Required work |
Lines to return, exactly: from the line with "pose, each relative" to the line with "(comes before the" in the entries below, both included.

--- START ---

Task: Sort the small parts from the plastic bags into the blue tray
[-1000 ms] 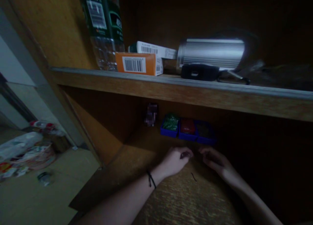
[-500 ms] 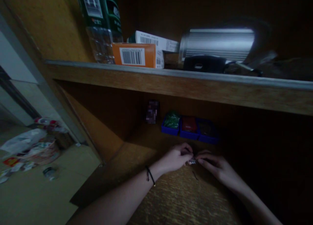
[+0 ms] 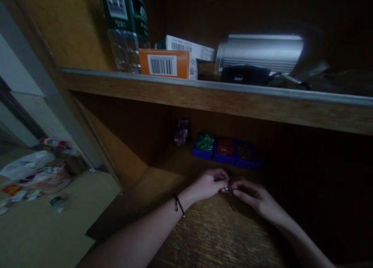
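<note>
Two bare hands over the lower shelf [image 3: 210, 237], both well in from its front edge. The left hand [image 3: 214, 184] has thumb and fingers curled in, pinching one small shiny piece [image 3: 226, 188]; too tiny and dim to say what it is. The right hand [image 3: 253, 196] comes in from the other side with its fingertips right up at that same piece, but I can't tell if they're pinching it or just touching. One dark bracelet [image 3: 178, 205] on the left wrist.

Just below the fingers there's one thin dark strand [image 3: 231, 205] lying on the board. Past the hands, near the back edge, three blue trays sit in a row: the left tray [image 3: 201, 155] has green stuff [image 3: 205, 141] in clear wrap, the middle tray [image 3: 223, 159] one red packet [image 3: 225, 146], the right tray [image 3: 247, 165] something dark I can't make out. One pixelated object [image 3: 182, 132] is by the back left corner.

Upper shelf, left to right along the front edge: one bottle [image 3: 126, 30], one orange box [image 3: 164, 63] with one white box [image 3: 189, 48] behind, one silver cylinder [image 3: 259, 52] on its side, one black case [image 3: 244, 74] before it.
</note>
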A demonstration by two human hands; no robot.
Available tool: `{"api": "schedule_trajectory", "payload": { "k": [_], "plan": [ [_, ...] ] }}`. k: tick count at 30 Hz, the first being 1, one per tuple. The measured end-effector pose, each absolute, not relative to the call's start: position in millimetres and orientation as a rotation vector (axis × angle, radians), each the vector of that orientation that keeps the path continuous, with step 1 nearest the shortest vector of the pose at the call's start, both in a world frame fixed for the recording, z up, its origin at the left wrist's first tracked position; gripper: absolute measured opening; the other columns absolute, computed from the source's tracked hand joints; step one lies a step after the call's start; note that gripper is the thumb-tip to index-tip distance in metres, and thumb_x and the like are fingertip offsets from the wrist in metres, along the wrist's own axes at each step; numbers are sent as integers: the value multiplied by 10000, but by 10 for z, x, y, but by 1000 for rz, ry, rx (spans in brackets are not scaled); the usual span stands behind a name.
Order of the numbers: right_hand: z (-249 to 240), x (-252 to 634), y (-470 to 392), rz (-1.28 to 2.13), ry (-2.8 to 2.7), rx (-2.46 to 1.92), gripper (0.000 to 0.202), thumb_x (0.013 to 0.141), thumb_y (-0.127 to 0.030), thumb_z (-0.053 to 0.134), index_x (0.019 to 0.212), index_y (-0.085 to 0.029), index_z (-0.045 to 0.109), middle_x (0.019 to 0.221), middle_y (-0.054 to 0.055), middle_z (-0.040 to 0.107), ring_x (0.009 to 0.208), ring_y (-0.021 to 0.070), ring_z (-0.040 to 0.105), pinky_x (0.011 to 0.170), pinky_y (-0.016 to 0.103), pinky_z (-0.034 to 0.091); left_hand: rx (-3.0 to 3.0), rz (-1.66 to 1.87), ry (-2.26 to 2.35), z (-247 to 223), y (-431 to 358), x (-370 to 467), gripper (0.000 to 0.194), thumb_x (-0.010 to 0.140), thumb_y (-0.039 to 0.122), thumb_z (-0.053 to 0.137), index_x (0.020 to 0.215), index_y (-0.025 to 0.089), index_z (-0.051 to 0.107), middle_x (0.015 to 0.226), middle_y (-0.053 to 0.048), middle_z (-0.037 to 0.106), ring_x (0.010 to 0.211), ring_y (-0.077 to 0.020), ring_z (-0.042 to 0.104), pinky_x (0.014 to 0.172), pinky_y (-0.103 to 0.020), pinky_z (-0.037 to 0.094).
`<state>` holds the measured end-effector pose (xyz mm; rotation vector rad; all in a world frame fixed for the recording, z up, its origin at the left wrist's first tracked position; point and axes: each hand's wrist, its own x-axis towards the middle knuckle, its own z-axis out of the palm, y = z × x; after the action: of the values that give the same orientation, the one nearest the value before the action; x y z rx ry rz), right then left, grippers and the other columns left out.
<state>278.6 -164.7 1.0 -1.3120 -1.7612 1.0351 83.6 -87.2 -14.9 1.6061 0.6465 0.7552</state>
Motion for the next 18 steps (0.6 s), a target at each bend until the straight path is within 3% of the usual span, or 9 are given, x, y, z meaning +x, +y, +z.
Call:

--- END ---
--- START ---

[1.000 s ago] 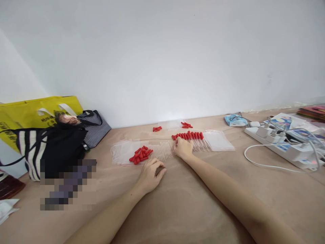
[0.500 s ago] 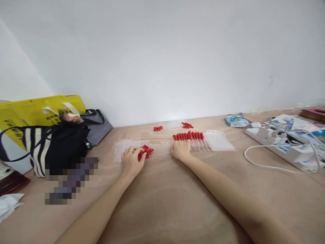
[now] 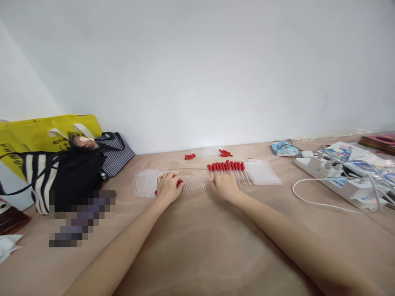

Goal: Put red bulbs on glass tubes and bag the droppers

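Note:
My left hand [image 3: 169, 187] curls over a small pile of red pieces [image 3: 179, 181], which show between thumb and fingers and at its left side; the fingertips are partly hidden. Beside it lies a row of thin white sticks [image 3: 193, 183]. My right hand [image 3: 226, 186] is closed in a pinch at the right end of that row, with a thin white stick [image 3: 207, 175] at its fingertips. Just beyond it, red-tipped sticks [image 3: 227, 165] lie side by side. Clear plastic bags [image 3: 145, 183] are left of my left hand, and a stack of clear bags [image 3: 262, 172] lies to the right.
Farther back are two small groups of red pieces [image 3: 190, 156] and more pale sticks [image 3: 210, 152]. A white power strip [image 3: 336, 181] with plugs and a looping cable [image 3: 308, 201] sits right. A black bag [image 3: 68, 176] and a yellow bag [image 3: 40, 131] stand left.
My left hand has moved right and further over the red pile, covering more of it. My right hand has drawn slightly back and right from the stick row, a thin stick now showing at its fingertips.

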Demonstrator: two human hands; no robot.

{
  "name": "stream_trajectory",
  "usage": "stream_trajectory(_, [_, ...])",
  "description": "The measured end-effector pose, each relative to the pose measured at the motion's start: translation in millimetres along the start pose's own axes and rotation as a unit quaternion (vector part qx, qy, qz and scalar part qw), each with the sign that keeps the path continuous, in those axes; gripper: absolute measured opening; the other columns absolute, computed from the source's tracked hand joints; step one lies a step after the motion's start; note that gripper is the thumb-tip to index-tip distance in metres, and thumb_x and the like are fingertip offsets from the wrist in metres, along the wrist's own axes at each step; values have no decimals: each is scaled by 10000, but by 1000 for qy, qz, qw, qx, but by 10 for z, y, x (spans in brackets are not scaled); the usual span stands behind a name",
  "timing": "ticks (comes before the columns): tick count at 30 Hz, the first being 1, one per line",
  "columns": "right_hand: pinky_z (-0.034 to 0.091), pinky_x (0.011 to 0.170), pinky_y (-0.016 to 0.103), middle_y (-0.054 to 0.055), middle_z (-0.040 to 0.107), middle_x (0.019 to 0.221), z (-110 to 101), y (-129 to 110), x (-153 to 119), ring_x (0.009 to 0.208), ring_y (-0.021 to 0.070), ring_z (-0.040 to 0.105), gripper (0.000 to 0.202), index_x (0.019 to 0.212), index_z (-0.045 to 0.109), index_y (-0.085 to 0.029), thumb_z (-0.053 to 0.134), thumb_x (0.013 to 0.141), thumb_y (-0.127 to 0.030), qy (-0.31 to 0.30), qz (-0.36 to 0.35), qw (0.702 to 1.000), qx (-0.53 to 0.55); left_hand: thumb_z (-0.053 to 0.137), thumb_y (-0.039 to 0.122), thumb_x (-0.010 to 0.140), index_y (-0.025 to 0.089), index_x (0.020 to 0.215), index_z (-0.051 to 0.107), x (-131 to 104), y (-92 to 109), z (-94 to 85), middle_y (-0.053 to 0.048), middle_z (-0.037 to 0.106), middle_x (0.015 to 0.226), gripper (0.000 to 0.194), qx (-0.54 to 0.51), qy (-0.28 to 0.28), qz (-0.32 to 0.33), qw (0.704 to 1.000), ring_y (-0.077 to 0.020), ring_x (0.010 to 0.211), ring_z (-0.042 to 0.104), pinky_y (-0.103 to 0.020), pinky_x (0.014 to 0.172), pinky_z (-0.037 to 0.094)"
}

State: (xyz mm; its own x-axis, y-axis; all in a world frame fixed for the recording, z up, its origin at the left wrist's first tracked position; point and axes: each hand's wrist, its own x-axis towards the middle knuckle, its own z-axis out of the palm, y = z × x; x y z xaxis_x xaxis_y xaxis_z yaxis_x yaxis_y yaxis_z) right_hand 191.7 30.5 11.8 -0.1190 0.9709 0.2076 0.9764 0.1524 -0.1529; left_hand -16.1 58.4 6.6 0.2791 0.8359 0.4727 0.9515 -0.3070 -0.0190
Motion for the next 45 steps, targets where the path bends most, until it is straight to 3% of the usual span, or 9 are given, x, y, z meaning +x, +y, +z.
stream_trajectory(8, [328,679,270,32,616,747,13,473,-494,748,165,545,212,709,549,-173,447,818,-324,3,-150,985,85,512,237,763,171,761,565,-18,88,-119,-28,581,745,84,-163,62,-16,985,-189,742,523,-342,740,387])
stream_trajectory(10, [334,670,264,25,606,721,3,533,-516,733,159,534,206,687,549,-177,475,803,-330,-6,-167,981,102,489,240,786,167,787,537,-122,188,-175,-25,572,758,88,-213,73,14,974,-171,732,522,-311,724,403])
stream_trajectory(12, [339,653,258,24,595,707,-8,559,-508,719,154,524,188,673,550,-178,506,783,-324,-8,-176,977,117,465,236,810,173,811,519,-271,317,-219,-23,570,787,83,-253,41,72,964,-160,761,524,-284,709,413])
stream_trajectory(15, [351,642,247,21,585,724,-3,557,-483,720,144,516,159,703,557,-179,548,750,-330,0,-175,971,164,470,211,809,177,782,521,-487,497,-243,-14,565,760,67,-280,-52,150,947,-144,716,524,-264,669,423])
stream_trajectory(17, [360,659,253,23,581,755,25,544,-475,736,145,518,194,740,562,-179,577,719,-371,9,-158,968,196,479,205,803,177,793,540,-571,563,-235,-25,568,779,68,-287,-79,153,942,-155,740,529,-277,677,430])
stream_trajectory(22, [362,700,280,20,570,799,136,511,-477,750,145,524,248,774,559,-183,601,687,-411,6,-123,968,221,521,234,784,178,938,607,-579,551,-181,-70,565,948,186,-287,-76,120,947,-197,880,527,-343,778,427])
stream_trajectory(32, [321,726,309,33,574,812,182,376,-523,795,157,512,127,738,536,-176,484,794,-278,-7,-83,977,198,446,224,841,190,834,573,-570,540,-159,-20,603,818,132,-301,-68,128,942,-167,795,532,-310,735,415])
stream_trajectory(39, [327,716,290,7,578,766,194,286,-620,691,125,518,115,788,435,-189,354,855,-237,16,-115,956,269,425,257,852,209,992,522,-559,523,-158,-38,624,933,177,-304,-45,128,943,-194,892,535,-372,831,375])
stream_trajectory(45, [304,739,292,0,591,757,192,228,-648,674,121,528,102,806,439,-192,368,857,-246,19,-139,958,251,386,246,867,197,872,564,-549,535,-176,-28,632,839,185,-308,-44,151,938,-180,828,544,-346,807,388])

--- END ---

Your solution |
  "description": "The measured end-effector pose, each relative to the pose measured at the motion's start: translation in millimetres along the start pose's own axes and rotation as a unit quaternion (vector part qx, qy, qz and scalar part qw), each with the sign that keeps the path continuous, in those axes; gripper: absolute measured opening; the other columns absolute, computed from the source's tracked hand joints; step one lies a step after the motion's start; note that gripper is the thumb-tip to index-tip distance in metres, and thumb_x and the like are fingertip offsets from the wrist in metres, along the wrist's own axes at each step; values have no decimals: each is scaled by 10000, but by 1000 for qy, qz, qw, qx, but by 10 for z, y, x (spans in brackets are not scaled); the usual span stands behind a name",
  "timing": "ticks (comes before the columns): tick count at 30 Hz, the first being 1, one per line",

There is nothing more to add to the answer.